The data:
****

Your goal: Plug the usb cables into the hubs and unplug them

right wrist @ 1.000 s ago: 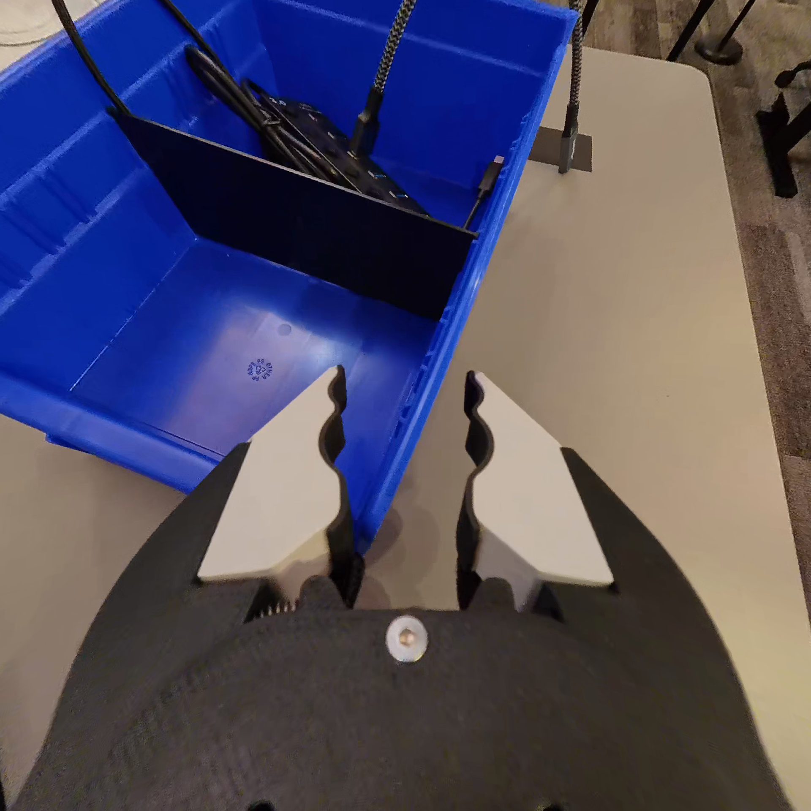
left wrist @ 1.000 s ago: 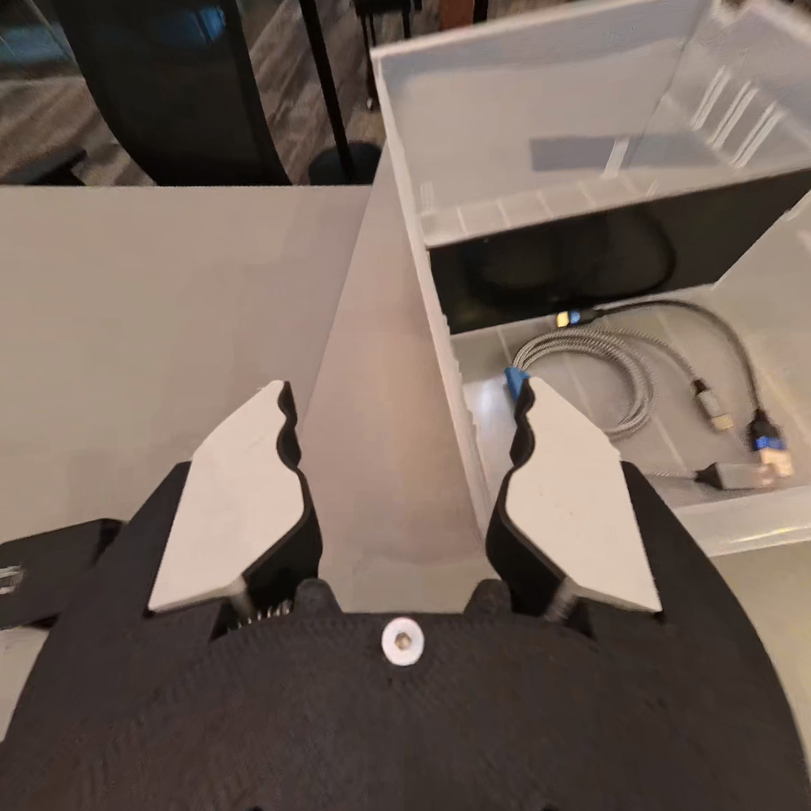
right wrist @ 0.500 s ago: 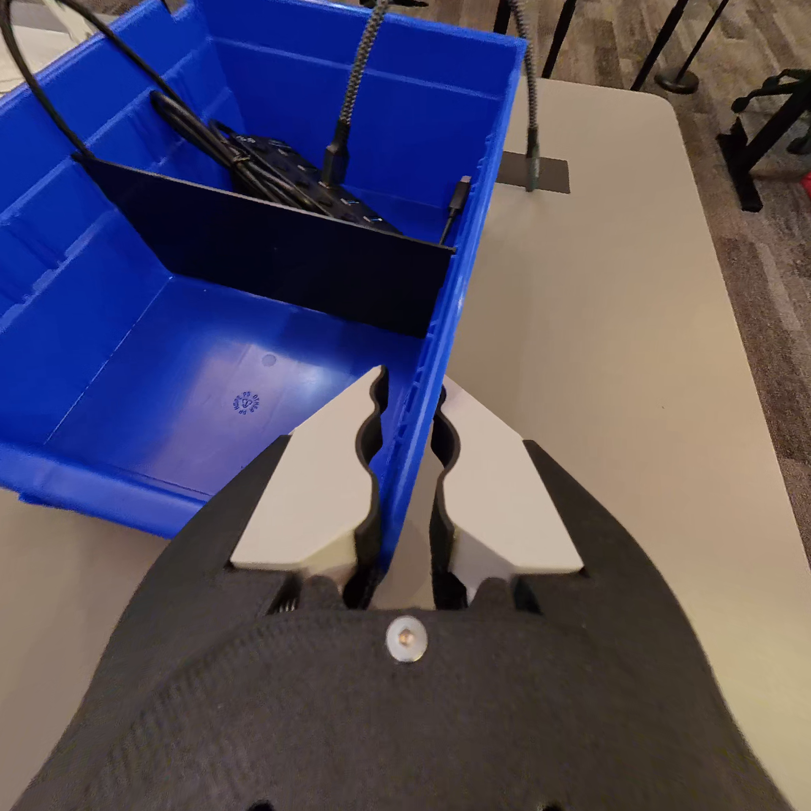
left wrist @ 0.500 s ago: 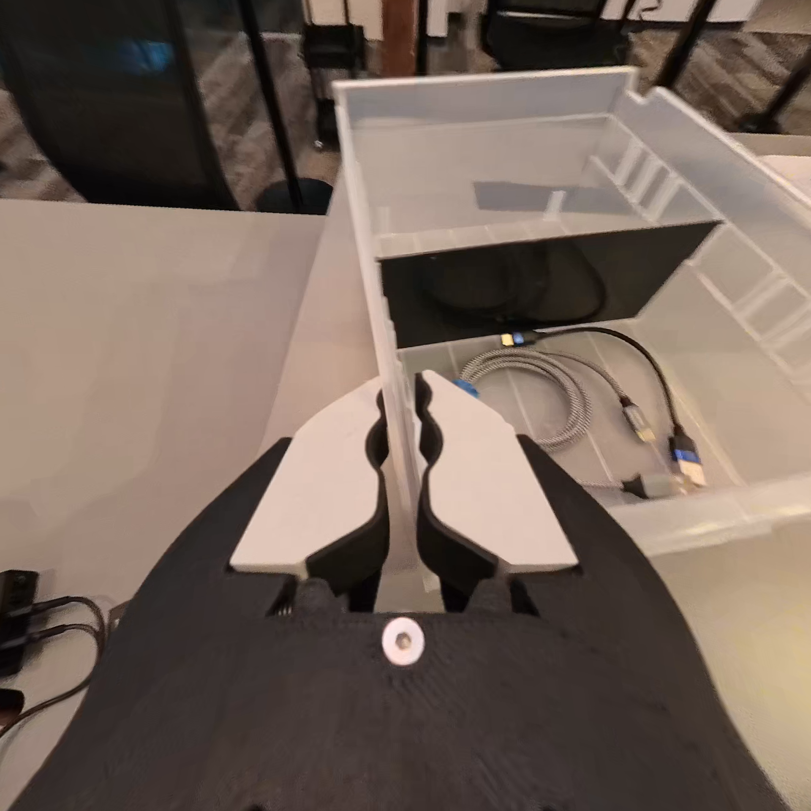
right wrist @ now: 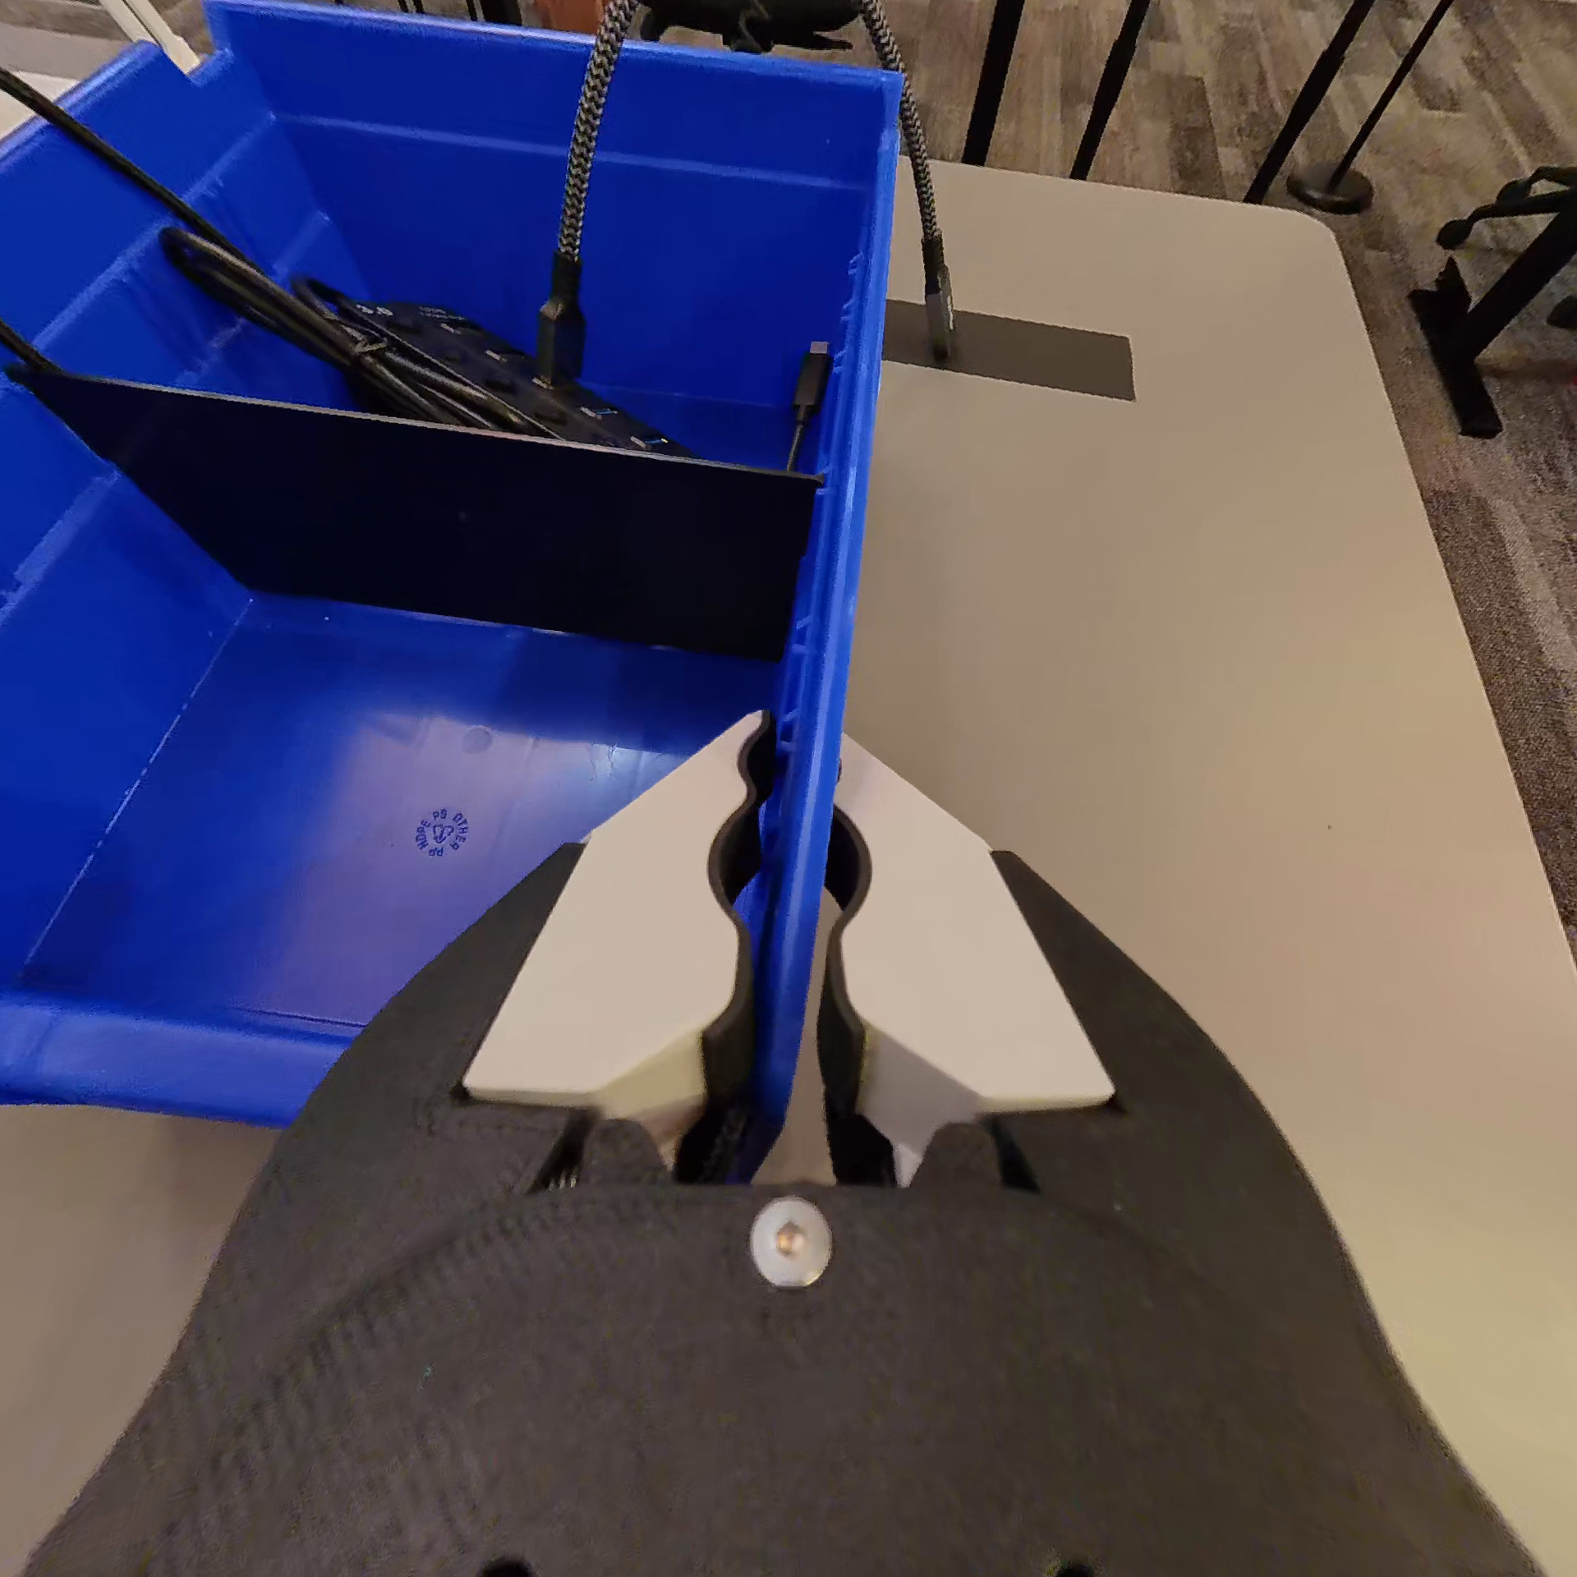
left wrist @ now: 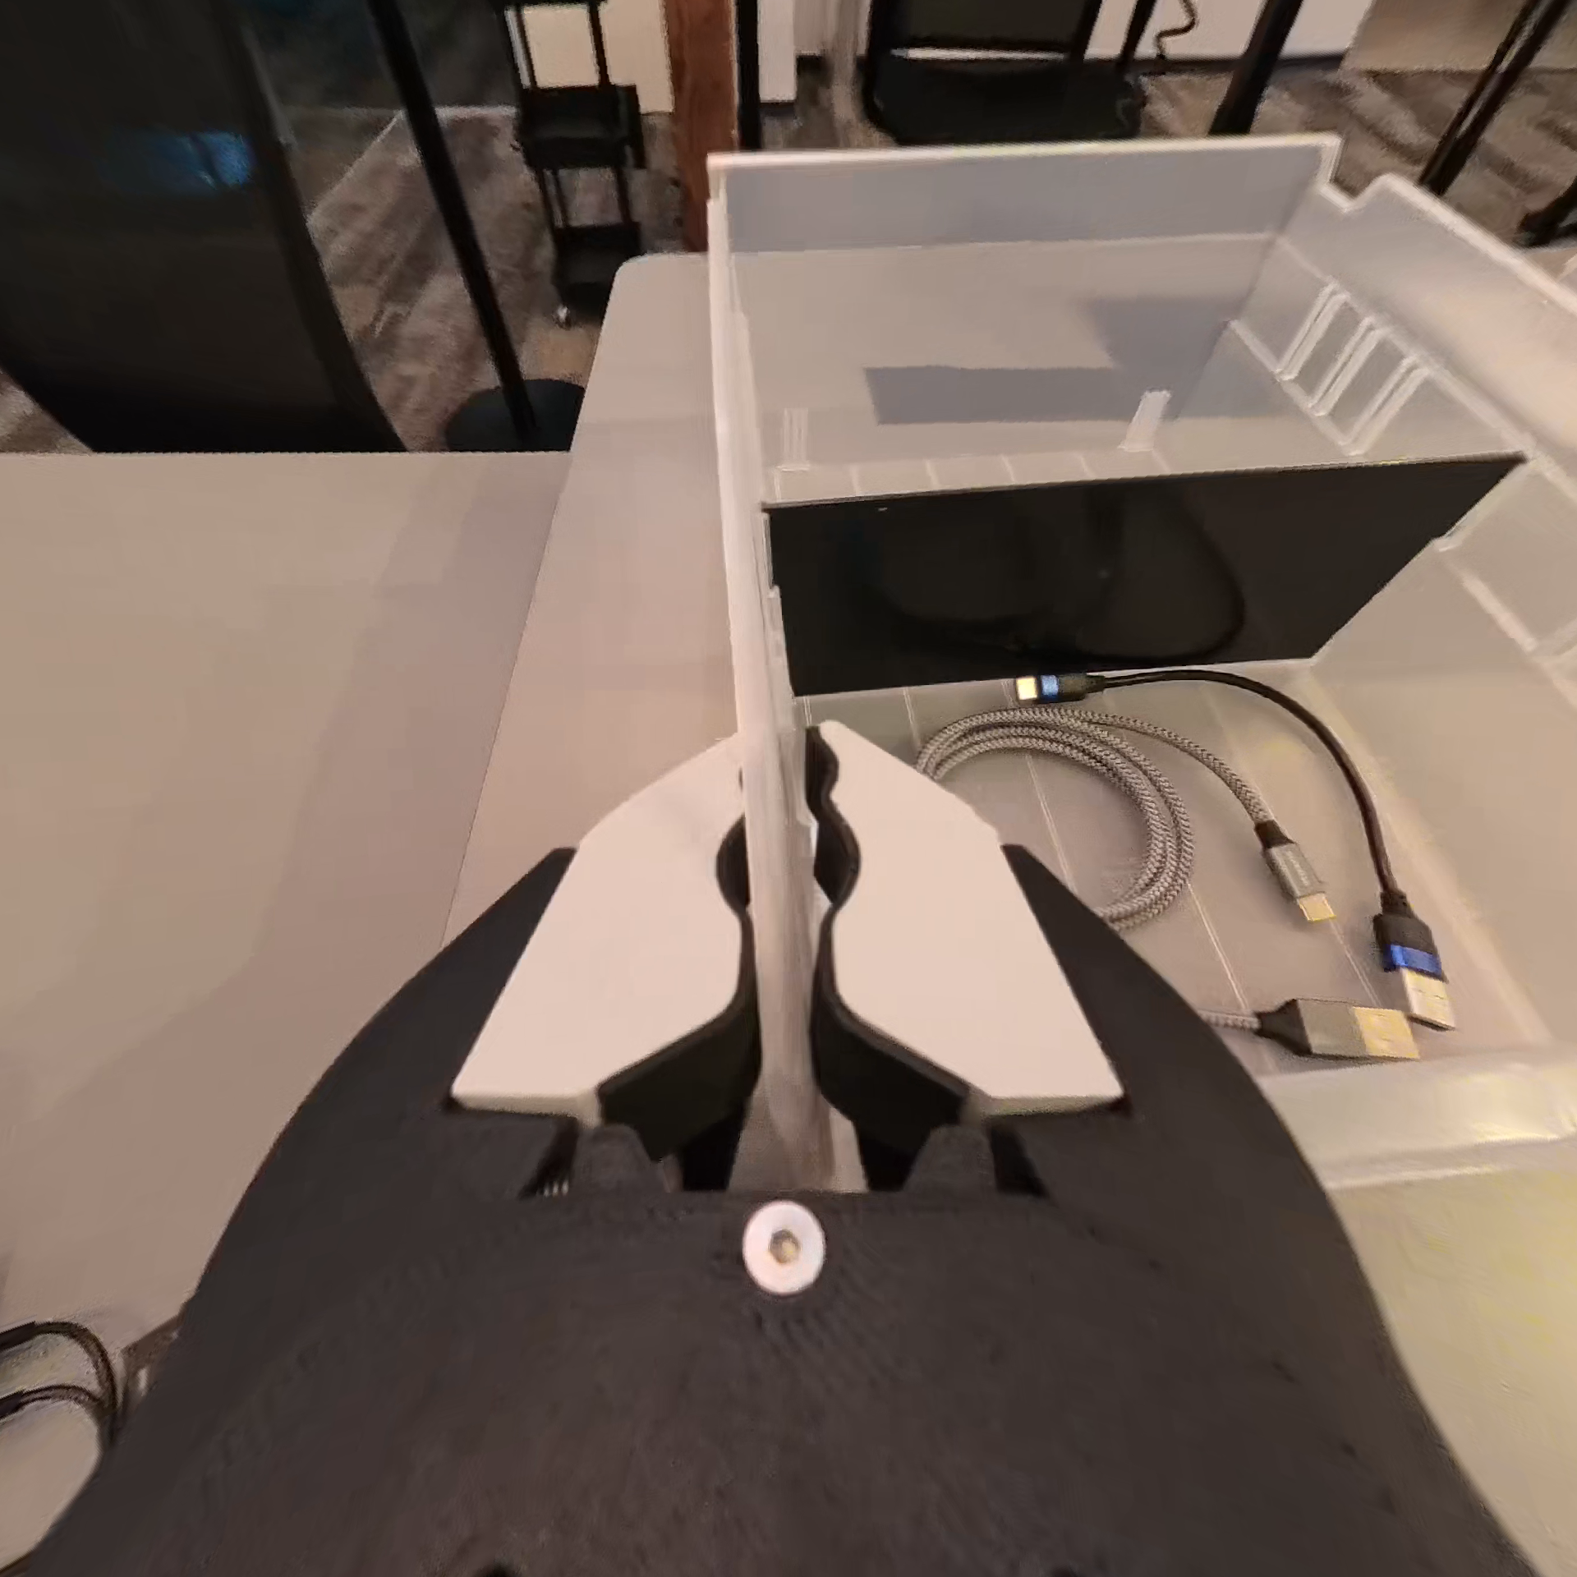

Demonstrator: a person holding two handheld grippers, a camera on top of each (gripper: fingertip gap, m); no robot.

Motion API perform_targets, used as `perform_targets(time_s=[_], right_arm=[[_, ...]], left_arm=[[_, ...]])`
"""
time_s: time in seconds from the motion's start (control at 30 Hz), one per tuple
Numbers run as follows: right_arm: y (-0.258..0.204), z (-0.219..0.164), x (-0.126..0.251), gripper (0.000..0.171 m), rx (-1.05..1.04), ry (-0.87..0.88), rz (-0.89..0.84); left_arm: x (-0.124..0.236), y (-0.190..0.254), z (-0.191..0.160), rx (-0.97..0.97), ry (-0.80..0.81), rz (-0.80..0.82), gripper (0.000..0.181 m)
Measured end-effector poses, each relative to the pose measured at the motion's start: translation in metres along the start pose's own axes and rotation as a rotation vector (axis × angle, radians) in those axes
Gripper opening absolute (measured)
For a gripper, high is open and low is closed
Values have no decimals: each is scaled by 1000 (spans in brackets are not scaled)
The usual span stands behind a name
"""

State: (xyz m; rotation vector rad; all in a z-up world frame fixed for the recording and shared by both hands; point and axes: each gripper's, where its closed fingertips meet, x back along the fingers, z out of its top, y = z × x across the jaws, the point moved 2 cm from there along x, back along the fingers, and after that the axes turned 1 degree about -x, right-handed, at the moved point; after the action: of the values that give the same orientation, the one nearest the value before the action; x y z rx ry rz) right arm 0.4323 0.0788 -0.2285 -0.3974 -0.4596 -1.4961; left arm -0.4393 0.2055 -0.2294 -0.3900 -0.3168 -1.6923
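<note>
Both grippers wide open a second ago, now clamped: left gripper [left wrist: 775,759] jaws pinch the clear bin [left wrist: 1408,282] wall, usb cables [left wrist: 1109,802] just right of them. Right gripper [right wrist: 802,751] jaws squeeze the blue bin [right wrist: 853,427] wall, hub [right wrist: 512,384] ahead-left behind the black divider [right wrist: 444,520].

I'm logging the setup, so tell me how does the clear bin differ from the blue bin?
The clear bin is see-through; the blue bin is solid blue. The clear bin's near compartment holds loose USB cables; the blue bin's near one is empty. A hub lies behind the blue bin's divider; the clear bin's far compartment looks empty. Both have a black divider and a gripper shut on a side wall: left gripper, right gripper.
</note>
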Motion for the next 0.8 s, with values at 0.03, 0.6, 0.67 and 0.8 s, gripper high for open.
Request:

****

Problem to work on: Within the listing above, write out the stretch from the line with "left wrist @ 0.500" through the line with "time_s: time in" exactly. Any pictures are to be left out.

Answer to this exercise:
left wrist @ 0.500 s ago: 
right wrist @ now: 
left wrist @ now: 

Demonstrator: a person holding two handheld grippers, a camera on top of each (gripper: fingertip gap, m); no robot.

Motion API perform_targets, used as `perform_targets(time_s=[_], right_arm=[[_, ...]], left_arm=[[_, ...]])`
"""
time_s: time in seconds from the motion's start (control at 30 Hz), one per tuple

With this, the exercise has been completed.